Let the bairn choose.. If she's able to go.

Personally if someone wanted to take my bairn on holiday and it meant a child free birthday I would do hand springs. People are nuts

SoonToBeSix · 19/03/2015 13:15

Do people seriously think nine year olds do much actual learning in December?
I think your dh sounds like a great dad. He quite rightly doesn't want any of his dc to miss out on a special trip.

lemonhope · 19/03/2015 13:16

its not nuts to not want your child to miss 2 weeks of school

its nuts to expect a 9 year old to choose between her dads new family and her mums wishes

all so two adults (lets face it the 3 yr old and 6 month old are not going to give a tuppeny fuck where they are) can watch the Frozen parade

Dowser · 19/03/2015 13:19

Isn't she?

Missed that.

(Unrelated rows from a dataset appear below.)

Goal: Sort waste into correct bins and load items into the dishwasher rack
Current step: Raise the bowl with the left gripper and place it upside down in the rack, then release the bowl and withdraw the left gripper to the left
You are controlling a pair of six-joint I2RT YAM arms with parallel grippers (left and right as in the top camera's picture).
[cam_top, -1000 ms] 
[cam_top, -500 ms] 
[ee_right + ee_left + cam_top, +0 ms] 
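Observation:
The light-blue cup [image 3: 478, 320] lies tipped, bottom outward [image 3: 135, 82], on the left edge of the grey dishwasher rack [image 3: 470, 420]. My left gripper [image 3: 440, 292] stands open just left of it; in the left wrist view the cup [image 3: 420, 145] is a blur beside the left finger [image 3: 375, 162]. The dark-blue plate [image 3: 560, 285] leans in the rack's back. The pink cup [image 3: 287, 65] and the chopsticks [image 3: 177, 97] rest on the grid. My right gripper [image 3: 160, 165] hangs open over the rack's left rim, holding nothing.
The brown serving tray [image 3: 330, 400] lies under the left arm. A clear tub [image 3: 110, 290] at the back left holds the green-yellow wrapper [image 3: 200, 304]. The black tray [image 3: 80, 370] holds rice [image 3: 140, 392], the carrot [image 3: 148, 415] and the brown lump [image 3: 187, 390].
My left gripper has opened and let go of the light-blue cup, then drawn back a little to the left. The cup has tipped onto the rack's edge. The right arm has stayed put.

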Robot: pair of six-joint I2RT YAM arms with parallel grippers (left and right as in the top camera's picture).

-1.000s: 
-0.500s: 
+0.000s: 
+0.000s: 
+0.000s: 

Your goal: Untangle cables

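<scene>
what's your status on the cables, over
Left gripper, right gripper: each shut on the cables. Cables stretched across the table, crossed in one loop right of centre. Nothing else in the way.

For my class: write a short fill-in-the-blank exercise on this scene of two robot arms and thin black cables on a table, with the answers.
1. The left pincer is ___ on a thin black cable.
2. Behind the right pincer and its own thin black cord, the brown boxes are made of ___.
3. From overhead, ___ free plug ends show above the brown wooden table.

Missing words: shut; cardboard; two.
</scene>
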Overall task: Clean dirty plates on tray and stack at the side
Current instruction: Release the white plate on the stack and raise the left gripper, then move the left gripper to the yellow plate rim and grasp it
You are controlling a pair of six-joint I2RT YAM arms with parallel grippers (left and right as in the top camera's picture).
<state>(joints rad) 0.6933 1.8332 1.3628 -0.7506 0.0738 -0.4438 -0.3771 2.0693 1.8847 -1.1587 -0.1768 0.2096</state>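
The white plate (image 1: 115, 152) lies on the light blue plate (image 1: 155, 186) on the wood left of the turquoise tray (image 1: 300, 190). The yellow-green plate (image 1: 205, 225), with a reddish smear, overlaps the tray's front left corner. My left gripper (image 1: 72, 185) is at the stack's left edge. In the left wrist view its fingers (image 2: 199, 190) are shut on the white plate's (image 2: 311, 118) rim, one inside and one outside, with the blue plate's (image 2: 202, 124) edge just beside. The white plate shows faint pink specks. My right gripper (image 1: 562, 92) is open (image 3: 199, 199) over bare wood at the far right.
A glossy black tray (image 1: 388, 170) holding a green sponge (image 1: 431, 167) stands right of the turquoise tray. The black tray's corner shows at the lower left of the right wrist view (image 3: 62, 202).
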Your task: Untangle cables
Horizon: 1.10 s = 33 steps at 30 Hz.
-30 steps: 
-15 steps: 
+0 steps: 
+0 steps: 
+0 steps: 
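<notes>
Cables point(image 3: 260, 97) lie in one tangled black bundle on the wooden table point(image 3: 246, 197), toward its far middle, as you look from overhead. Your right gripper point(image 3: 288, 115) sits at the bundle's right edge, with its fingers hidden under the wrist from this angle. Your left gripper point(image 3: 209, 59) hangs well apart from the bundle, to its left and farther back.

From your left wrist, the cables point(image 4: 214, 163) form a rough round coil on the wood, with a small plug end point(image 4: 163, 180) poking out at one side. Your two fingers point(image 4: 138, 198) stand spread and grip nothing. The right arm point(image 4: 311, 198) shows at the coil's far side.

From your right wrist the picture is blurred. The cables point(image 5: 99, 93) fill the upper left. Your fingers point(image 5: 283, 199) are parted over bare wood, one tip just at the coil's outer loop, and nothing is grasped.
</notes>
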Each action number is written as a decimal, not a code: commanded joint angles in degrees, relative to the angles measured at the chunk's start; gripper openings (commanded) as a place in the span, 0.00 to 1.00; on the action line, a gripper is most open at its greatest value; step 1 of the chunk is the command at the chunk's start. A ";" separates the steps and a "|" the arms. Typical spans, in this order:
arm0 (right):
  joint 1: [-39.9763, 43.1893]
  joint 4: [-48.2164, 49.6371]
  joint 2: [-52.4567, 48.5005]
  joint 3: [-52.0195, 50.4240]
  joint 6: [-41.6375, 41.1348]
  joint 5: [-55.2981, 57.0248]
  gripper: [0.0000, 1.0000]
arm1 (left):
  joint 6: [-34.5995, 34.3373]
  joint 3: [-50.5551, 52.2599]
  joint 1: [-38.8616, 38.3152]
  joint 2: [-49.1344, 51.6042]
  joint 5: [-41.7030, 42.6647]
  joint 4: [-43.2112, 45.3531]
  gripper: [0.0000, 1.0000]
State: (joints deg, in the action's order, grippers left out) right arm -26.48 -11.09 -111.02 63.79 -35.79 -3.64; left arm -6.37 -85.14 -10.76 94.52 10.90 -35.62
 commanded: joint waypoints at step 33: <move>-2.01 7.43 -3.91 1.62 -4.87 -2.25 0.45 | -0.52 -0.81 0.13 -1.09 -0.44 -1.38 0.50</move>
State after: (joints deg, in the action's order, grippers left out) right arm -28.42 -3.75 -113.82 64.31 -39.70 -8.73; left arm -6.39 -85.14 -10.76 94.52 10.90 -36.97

I though stepdaughter lived with mum

Jackieharris · 19/03/2015 13:22

I honestly don't get why dsd needs to be in the UK on her mums birthday.

Surely it's usually on a school day and nothing special?

Why isn't dsd's mum seeing this as a fab opportunity for a birthday blow out with no DC for 2 weeks?

I don't remember any of my mums birthdays growing up. They were just another day, with a card in the morning.

I don't spend my birthdays with my DCs- if I get the chance I go out with my friends.

lemonhope · 19/03/2015 13:23

"Why isn't dsd's mum seeing this as a fab opportunity for a birthday blow out with no DC for 2 weeks?"

jesus

thank god I live in a parallel universe to the majority of people on this thread

ticklemonster123 · 19/03/2015 13:23

It's an awful lot of money to spend on a holiday that isn't what you really want.
You've been to Disney many times, you didn't want to go just for the sake of going to Disney, you want to go to experience at Christmas. If it's just the same holiday as you've had many times before then is it really worth spending thousands of pounds on it? I'm not saying it's not, but if I was spending all that money I'd want it to be perfect.

I'd give her the choice. Her mum is an adult, surely she's old enough to manage without her DD on her birthday?